-----BEGIN PGP SIGNED MESSAGE-----
Hash: SHA1
On 10/19/2012 12:12 PM, Radha Venkatesh (radvenka) wrote:
Any suggestions on how this issue can be overcome?
Thanks, Radha.
-----Original Message----- From: Radha Venkatesh (radvenka) Sent: Thursday,
October 18, 2012 1:37 PM To: 'Stephen Smalley';
selinux(a)lists.fedoraproject.org Subject: RE: pam_selinux(sshd:session):
Error! Unable to set executable context
What can we do to rectify this now? Any workarounds?
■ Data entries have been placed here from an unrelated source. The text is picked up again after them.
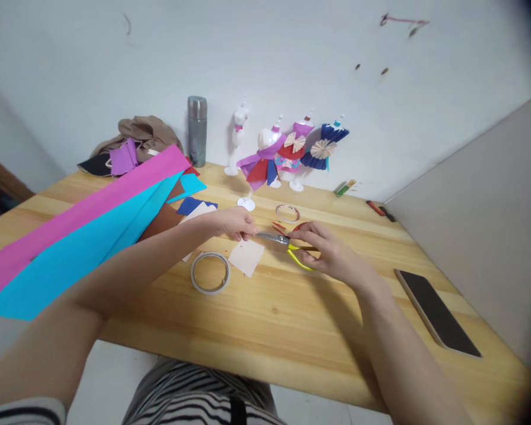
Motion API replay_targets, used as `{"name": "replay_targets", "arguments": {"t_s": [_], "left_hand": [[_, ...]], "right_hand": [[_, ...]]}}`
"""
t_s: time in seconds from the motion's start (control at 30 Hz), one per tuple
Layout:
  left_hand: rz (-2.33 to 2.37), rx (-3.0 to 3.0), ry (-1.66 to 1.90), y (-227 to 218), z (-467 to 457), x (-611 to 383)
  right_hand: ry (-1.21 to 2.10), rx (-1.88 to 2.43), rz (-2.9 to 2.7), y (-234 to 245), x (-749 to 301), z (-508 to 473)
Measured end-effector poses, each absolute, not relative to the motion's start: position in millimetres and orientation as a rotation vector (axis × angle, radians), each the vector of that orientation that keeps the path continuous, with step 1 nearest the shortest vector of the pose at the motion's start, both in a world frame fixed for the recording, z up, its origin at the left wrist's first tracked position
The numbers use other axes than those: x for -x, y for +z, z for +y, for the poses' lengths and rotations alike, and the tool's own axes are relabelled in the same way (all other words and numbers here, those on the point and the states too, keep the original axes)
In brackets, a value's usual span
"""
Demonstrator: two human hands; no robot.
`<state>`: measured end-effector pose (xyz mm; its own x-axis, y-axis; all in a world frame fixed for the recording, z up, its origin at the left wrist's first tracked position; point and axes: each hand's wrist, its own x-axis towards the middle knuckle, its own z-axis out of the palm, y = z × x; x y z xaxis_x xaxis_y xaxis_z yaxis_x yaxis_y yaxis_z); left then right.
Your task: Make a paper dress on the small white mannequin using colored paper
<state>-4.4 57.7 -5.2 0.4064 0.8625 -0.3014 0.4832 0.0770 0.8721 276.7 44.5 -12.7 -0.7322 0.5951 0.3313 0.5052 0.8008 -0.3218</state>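
My right hand [331, 251] is closed round the yellow handles of a pair of scissors [287, 243], blades pointing left. My left hand [234, 223] is pinched closed right at the blade tips, holding something small I cannot make out. Just below the blades a pale pink paper piece [246, 257] lies on the wooden table [292, 319]. A roll of tape [210, 273] lies flat beside that paper, under my left wrist. Small red scraps [278, 226] sit just behind the scissors.
Long pink [84, 215] and cyan paper sheets [84, 251] cover the table's left. Paper-dressed figurines [287, 150] and a steel flask [197, 131] stand by the wall. A phone [438, 311] lies at right, a smaller tape ring [287, 212] behind the scissors, and a cloth heap [137, 141] at back left.
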Motion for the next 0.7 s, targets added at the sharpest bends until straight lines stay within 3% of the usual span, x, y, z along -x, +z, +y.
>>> {"name": "replay_targets", "arguments": {"t_s": [0.1,0.33,0.7], "left_hand": [[1.321,-1.590,0.495,-6,66,18],[1.485,-1.612,0.572,-18,67,25],[1.677,-2.092,0.511,-40,86,15]], "right_hand": [[0.260,0.931,-2.463,-13,-297,56],[0.220,1.683,-2.073,-41,-370,101],[0.353,1.886,-2.091,-65,-364,109]]}}
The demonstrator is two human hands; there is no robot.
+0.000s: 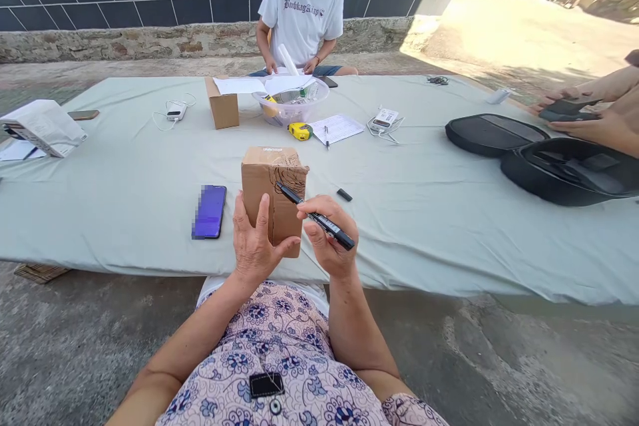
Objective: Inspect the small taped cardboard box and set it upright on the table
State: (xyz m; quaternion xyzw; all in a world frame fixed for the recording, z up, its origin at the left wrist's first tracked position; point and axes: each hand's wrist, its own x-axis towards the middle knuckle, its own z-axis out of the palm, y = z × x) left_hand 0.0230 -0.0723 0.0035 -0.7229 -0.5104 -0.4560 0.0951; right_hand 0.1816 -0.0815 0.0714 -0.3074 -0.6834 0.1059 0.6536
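Note:
A brown cardboard box point(257, 180) stands at the near edge of the table, with black scribbled lines on its upper right part. My left hand point(254, 243) lies against the near side of the box, fingers spread and thumb stretched to the right. In my right hand point(332, 233) is a black marker point(324, 223), gripped between thumb and fingers. The marker's tip points up and left, at the scribbles; whether it touches the cardboard I cannot tell. A black marker cap point(344, 195) lies on the cloth to the right of the box.
Left of the box lies a phone point(210, 212). Beyond it are another cardboard box point(223, 110), a plastic basin point(319, 96), a yellow tape measure point(300, 131) and paper with a pen point(327, 136). A black case point(564, 173) lies open at right, near another person's hands point(599, 123). Someone sits opposite.

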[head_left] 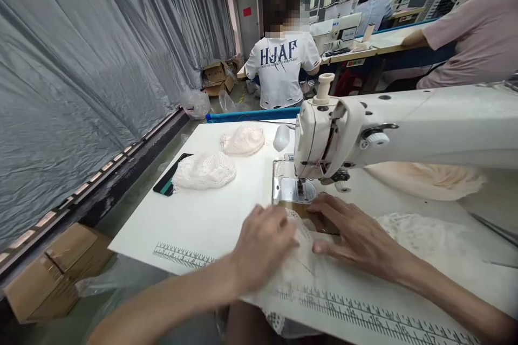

-----Original Message----- From: selinux-bounces(a)lists.fedoraproject.org
[mailto:selinux-bounces@lists.fedoraproject.org] On Behalf Of Stephen
Smalley Sent: Thursday, October 18, 2012 12:30 PM To:
selinux(a)lists.fedoraproject.org Subject: Re: pam_selinux(sshd:session):
Error! Unable to set executable context
On 10/18/2012 12:59 PM, Radha Venkatesh (radvenka) wrote:
> We have an selinux user specialuser_u defined. The outputs of the
> semanage command are as seen below
>
> semanager user –l
>
> admin_u user s0 SystemLow-SystemHigh system_r
> sysadm_r
>
> guest_u guest s0 s0
> guest_r
>
> remotesupport_u user s0 SystemLow-SystemHigh system_r
> sysadm_r
>
> root sysadm s0 SystemLow-SystemHigh system_r
> sysadm_r
>
> specialuser_u user s0 s0 system_r sysadm_r
>
> staff_u staff s0 SystemLow-SystemHigh sysadm_r
> staff_r
>
> sysadm_u sysadm s0 SystemLow-SystemHigh sysadm_r
>
> system_u user s0 SystemLow-SystemHigh system_r
>
> Now, we see the following in our log files
>
> pam_selinux(sshd:session): Error! Unable to set executable context €‡\
> ialuser_u:sysadm_r:sysadm_t.
>
> …
>
> …
>
> …
>
> pam_selinux(sshd:session): Error! Unable to set executable context
> €×ª_ialuser_u:sysadm_r:sysadm_t:s0.
>
> …
>
> …
>
> …
>
> pam_selinux(sshd:session): Error! Unable to set executable context €gb
> ialuser_u:sysadm_r:sysadm_t.
>
> …
>
> …
>
> …
>
> pam_selinux(sshd:session): Error! Unable to set executable context €
> ³_ialuser_u:sysadm_r:sysadm_t:s0.
>
> /etc/pam.d/sshd looks as follows
>
> #%PAM-1.0
>
> auth required pam_stack.so service=system-auth
>
> account required pam_nologin.so
>
> account required pam_stack.so service=system-auth
>
> password required pam_stack.so service=system-auth
>
> session required pam_stack.so service=system-auth
>
> session required pam_loginuid.so
>
> session optional pam_keyinit.so force revoke
>
> session required pam_selinux.so
>
> Could anyone help us with why we are seeing these error messages and why
> the specialuser_u is corrupted with control chars?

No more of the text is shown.